*** Material provided ***
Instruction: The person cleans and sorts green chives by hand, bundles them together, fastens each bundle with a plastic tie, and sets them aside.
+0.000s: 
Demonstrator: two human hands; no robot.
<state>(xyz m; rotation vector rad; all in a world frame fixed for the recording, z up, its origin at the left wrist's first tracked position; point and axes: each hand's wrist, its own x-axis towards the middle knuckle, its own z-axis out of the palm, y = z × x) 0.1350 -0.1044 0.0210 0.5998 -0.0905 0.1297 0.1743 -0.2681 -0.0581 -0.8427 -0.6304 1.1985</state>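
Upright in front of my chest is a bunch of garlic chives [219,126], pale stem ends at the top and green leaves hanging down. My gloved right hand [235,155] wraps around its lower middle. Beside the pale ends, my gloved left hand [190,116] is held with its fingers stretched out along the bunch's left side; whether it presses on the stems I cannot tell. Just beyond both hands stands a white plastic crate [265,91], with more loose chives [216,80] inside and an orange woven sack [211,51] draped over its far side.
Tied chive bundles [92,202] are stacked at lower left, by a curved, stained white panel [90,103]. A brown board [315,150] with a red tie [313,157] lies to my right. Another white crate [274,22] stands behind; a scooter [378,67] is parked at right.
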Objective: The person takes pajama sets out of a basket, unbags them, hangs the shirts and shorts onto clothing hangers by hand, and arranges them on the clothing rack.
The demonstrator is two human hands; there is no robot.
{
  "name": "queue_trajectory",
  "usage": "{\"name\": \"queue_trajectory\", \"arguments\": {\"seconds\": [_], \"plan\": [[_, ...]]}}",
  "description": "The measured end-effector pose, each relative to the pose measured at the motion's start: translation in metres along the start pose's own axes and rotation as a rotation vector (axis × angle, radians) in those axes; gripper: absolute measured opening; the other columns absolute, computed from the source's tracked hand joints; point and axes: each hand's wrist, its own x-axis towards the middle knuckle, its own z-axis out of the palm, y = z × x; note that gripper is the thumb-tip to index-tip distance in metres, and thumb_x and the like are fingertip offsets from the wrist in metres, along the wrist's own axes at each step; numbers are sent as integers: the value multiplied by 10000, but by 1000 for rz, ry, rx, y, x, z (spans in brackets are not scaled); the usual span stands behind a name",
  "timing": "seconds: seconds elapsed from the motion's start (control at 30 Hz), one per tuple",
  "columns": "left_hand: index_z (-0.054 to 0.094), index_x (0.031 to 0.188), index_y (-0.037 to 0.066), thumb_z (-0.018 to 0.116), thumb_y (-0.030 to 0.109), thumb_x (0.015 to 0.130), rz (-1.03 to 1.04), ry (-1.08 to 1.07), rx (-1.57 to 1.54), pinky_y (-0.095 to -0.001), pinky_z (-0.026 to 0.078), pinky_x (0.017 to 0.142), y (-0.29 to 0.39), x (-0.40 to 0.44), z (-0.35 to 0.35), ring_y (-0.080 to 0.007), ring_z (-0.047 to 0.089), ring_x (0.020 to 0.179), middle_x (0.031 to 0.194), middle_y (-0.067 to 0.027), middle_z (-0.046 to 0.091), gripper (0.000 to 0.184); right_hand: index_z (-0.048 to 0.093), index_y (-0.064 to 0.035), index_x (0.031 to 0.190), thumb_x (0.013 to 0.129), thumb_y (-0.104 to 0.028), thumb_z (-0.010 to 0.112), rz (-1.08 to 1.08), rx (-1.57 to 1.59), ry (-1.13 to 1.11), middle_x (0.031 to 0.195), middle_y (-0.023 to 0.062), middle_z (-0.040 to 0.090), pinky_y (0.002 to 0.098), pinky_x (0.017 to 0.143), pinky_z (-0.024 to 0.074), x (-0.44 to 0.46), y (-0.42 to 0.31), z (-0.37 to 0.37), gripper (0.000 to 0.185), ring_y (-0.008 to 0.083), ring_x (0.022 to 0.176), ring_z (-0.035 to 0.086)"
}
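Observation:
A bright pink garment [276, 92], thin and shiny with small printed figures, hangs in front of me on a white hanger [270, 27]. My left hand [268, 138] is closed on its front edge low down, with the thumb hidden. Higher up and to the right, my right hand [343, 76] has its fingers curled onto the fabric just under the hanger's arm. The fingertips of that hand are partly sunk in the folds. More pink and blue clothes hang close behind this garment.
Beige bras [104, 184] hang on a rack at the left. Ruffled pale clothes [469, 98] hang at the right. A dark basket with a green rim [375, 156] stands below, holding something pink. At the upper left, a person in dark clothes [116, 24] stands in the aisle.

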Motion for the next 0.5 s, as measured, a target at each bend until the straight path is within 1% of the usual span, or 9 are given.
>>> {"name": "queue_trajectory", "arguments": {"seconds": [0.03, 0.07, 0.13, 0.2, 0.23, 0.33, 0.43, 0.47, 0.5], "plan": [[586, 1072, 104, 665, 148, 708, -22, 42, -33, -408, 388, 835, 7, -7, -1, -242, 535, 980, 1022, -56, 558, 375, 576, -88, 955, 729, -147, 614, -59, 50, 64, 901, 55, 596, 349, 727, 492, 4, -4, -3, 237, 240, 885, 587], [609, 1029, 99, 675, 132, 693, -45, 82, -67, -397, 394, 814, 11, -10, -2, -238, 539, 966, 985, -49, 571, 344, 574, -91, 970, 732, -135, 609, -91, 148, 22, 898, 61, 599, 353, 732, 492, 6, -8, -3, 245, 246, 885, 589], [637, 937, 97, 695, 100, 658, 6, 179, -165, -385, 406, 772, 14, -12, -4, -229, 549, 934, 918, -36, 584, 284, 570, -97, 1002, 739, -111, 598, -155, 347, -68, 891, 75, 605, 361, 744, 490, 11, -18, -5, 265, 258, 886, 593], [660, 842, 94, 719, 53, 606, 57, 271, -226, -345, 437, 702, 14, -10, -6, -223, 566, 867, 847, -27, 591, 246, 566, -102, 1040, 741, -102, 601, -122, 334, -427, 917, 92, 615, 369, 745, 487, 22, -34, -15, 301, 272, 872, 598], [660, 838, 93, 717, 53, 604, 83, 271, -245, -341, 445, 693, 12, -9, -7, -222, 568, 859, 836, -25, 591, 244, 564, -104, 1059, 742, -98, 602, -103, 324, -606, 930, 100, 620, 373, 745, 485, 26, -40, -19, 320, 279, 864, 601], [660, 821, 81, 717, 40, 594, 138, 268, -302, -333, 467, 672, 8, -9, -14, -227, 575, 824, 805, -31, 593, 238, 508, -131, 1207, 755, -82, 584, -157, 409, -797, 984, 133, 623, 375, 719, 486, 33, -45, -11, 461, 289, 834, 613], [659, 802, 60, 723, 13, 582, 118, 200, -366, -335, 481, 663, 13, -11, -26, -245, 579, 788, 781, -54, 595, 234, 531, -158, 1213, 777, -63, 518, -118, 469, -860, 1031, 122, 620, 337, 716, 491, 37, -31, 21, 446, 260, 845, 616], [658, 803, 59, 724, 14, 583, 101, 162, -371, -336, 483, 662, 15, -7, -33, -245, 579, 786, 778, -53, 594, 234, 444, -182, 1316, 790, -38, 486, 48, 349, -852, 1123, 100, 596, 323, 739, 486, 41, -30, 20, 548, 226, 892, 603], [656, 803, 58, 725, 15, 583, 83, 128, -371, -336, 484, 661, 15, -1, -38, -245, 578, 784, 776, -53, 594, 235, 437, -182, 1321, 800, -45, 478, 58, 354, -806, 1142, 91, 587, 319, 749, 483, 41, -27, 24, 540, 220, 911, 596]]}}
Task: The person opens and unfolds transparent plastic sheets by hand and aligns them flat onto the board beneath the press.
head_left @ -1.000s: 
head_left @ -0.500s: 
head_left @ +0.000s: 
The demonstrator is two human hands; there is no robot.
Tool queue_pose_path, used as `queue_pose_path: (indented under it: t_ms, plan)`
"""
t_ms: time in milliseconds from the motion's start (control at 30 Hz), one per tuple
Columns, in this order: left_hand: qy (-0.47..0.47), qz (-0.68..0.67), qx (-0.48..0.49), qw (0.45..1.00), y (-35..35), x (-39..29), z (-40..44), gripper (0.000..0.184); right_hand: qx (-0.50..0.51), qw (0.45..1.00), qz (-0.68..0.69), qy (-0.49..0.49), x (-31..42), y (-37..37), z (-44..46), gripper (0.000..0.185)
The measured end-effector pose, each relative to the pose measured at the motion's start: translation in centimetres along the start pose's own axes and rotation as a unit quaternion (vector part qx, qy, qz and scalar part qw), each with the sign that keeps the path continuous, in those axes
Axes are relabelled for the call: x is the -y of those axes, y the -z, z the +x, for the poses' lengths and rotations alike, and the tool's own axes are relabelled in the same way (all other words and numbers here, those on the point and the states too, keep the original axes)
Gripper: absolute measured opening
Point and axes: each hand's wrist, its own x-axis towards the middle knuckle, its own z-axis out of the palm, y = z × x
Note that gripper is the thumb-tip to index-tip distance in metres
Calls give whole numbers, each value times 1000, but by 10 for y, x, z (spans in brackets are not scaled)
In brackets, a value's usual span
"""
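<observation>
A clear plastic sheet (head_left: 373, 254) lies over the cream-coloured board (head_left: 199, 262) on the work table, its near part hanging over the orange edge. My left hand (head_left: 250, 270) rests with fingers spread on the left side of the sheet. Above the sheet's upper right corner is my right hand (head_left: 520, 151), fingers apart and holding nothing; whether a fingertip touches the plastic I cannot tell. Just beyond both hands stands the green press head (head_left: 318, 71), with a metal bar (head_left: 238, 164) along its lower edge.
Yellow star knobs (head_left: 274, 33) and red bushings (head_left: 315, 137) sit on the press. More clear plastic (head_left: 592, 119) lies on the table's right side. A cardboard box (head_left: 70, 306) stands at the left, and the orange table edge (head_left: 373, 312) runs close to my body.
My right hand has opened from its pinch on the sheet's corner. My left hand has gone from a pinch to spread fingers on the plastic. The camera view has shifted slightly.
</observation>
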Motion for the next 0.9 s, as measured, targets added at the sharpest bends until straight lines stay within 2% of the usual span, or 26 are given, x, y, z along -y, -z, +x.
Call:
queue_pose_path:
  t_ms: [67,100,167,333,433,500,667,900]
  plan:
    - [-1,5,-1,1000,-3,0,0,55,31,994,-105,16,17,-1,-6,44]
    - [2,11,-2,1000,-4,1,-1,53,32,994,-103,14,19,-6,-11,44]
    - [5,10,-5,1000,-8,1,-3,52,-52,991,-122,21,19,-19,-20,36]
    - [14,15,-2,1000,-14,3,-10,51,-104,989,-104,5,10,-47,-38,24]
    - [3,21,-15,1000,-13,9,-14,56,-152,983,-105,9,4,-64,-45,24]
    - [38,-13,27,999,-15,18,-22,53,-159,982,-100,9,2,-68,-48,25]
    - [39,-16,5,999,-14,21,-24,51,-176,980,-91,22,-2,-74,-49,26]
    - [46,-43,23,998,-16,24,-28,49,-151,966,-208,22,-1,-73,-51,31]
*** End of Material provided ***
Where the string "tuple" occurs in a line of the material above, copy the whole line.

  "timing": "seconds: seconds elapsed from the motion's start (control at 30 Hz), one per tuple",
t_ms: time in milliseconds from the motion's start (control at 30 Hz), one per tuple

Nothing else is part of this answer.